== TASK STATEMENT ==
Word for word, restate the lines from the start of the data down to the line with "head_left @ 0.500", both included.
=== DATASET EXTRACT ===
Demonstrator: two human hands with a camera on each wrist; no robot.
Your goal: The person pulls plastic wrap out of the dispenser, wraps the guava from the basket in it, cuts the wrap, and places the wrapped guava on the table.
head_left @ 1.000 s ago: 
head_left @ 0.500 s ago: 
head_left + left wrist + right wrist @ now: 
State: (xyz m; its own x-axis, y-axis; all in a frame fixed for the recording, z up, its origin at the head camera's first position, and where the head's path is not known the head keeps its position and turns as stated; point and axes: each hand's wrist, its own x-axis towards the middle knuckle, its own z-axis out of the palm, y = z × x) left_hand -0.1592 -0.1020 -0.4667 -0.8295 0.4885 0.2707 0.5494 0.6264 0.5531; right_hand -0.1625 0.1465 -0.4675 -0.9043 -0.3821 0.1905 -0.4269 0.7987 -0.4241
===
== ANSWER TO THIS PROBLEM ==
Demonstrator: two human hands with a camera on each wrist; no robot.
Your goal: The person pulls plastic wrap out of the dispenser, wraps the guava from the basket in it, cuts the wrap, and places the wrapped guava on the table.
head_left @ 1.000 s ago: 
head_left @ 0.500 s ago: 

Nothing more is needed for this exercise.